How the battle for skilled labor will be won
Employers must approach the next growth cycle with a different mindset
What would a labor shortage mean for the oil sands? Ask anyone who experienced the last boom. Fearing that a lack of people could delay their multibillion-dollar projects, employers competed feverishly for workers. This made sense: additional costs for attracting labor were less than the price of delaying projects.
Some increases were quite visible. On an annual basis, union wage rates jumped 5.9 per cent from the end of 2006 to mid-2009. In 2007, union agreements locked in raises for the following four years.
But these wage rates were just a small factor in how much labor costs increased. Overtime also played a role. With 50- or 60-hour workweeks becoming the norm, average hourly rates expanded. (If workers exceeded 40 hours in a given week, additional hours were often paid at time-and-a-half or double-time rates).
And then there was labor productivity. As the labor market tightened, the average level of experience in the workforce tended to decline. And with more out-of-province and out-of-country workers, requirements for local certification and extra oversight further reduced efficiency.
To make the most of high oil prices, both large and small project schedules were fast-tracked to such a degree that engineering work or procurement was sometimes incomplete when field construction commenced.
Productivity-sapping delays and costly rework resulted. Plus, there were other long-term consequences of fast-tracking, such as start–up difficulties and operational issues (these, perhaps, were the most expensive consequences of the boom). Costly benefits were doled out to attract more workers. Fort McMurray per diems (a daily allowance for covering living expenses while working) nearly tripled from $75 to $195.
Workers housed in camps free of charge were sometimes provided per diems too. Bonus payments for starting and staying at a job – became common. Higher recruitment fees, construction of airstrips and costs for operating airlines (measured by passengers, Suncor now runs the fifth-largest airline in Canada) added to the tally.

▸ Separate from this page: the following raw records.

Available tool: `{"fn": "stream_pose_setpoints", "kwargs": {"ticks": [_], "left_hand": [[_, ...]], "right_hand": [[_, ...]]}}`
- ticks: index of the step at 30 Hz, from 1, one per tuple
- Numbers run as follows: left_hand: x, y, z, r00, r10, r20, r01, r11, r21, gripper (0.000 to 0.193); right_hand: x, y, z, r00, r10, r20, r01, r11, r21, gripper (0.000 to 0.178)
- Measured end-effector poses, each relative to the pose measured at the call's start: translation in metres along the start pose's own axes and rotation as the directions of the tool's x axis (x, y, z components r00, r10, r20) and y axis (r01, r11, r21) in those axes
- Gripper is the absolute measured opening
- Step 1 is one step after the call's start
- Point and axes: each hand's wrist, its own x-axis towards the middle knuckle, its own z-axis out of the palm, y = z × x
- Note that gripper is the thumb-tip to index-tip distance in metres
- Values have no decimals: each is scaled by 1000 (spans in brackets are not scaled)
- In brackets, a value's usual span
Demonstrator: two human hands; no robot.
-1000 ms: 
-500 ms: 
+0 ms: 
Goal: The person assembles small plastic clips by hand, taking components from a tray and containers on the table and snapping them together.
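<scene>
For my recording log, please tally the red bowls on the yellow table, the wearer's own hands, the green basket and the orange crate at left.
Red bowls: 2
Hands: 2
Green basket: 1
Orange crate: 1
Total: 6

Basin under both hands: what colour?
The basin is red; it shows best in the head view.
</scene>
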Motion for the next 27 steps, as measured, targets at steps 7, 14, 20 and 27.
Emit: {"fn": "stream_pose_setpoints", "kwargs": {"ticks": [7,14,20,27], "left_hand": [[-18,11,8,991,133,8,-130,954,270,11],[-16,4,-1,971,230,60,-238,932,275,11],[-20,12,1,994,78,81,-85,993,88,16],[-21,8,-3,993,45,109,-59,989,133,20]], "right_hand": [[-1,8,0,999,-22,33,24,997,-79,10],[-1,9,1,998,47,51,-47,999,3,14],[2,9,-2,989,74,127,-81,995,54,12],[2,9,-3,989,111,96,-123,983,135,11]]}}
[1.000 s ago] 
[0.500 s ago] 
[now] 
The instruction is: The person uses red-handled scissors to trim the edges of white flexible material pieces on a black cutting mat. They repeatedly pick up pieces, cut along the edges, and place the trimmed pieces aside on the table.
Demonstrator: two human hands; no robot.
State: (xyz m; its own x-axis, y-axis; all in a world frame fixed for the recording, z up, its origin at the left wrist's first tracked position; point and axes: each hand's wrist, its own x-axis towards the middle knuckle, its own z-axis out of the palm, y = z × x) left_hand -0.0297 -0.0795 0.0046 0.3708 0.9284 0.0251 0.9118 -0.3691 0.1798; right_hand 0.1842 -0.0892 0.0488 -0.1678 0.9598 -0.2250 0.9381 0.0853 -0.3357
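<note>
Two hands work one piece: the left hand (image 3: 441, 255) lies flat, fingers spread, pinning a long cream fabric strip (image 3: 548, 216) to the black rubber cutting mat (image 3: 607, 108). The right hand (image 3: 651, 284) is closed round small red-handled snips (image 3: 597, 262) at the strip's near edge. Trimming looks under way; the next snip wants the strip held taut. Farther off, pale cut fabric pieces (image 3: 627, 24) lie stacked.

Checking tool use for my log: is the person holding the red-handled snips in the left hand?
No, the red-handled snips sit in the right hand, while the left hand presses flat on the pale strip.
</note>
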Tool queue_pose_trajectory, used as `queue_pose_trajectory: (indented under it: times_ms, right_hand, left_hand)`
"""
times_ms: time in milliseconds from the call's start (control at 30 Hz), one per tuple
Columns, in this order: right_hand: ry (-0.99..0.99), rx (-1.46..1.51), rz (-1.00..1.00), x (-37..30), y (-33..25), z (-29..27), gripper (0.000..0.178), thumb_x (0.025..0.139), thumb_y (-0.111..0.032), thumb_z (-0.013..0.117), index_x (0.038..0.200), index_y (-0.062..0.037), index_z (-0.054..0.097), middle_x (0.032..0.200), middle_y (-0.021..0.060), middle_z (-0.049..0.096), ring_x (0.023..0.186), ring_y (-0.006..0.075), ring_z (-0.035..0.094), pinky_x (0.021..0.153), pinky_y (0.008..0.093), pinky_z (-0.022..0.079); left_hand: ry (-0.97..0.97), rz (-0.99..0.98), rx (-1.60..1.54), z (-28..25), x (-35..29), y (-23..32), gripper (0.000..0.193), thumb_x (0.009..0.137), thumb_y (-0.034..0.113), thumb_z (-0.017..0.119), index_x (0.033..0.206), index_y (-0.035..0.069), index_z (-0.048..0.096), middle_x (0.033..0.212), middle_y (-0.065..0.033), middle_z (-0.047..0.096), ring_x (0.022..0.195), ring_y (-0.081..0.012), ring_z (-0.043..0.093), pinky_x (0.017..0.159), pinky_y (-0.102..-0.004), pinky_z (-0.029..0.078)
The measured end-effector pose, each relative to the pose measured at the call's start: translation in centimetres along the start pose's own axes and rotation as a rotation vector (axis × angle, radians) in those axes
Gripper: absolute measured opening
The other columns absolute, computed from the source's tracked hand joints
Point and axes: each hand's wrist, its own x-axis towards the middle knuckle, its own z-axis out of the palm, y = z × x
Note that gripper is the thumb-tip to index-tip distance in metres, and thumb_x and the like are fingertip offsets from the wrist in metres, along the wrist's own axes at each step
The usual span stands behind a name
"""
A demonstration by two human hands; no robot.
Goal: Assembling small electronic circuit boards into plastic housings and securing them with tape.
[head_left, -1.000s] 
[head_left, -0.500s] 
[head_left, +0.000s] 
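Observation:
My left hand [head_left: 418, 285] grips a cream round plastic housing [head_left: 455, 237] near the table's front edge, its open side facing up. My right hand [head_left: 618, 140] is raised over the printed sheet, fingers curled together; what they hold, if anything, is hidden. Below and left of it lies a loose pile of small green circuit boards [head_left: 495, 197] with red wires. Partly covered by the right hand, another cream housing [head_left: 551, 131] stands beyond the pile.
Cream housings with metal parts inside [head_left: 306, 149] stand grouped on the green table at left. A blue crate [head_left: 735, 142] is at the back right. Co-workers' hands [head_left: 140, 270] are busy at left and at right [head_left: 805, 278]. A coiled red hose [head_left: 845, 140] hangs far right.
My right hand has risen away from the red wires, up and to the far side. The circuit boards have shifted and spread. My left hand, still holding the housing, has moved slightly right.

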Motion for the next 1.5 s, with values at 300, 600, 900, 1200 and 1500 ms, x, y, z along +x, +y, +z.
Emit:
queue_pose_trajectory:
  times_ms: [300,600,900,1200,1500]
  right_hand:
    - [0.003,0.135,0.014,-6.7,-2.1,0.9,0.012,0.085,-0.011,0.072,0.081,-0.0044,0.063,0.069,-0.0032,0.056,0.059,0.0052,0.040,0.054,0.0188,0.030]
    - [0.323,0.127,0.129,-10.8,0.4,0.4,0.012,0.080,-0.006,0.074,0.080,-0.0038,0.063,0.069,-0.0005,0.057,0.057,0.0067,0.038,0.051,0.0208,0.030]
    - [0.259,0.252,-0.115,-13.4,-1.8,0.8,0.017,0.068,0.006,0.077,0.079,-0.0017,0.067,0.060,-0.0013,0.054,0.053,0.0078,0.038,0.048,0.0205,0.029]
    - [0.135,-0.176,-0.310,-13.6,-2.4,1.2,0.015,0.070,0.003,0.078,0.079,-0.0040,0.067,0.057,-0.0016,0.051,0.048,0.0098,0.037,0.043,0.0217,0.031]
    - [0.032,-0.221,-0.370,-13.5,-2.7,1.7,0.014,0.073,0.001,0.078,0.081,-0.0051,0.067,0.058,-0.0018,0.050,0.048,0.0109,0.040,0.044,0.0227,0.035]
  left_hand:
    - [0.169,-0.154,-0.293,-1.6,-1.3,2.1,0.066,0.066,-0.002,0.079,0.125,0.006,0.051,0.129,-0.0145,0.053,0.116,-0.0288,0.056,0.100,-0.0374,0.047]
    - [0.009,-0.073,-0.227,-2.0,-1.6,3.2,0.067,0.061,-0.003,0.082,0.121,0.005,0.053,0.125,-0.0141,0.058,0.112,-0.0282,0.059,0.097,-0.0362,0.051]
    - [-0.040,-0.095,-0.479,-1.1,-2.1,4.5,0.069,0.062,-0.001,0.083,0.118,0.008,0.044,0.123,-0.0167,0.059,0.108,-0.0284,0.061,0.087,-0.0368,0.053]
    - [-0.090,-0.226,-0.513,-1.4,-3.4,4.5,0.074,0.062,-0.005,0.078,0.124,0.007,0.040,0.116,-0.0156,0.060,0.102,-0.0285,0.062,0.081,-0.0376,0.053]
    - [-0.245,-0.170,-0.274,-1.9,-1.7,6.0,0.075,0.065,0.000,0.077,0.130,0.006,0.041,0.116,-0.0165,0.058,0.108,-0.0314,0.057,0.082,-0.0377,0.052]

With that historical scare-fest in mind, what does the future hold? There are many reasons to believe labor constraints will act as a speed bump for future oil sands growth.
Major projects in other Canadian regions are reducing Alberta’s traditional workforce, especially in the Maritimes. A multibillion-dollar nickel operation in Newfoundland and Labrador is a case study in competition. Project sponsor Vale SA is trying to attract workers that might otherwise end up in Fort McMurray, using slogans like “Less highway; more Hi Dad” and “Be a frequent father, not a frequent flyer.”
There are some differences between this boom and its predecessor, however. For starters, there are less large mine or upgrading projects proposed, each of which demand more than three times more construction workers compared to a large in situ project. Not only are the in situ projects smaller, they are simpler – new facilities are often copies of previously built phases. Smaller, repeatable projects tend to be easier to manage.
Employers will also approach this boom with a different mindset. There is now a greater recognition that the additional costs of attracting labor in a shortage are higher than the cost of slowing projects. Companies are also proactively planning to hire foreign workers, foresight that was generally lacking in the past boom.
Longer term, Canada needs more options. Changes to immigration laws would increase the availability of skilled labor. Another obvious – but longer term – action is training more workers.
A recent collaboration between the Canadian Association of Petroleum Producers and the Canadian Building Trades aims to encourage more people to join the trades. Such steps are necessary, as labor will be a major factor that determines future oil sands growth, now projected to double to roughly three million barrels per day by the end of this decade. People, as much as capital and equipment, are the engine that drives the sector’s growth.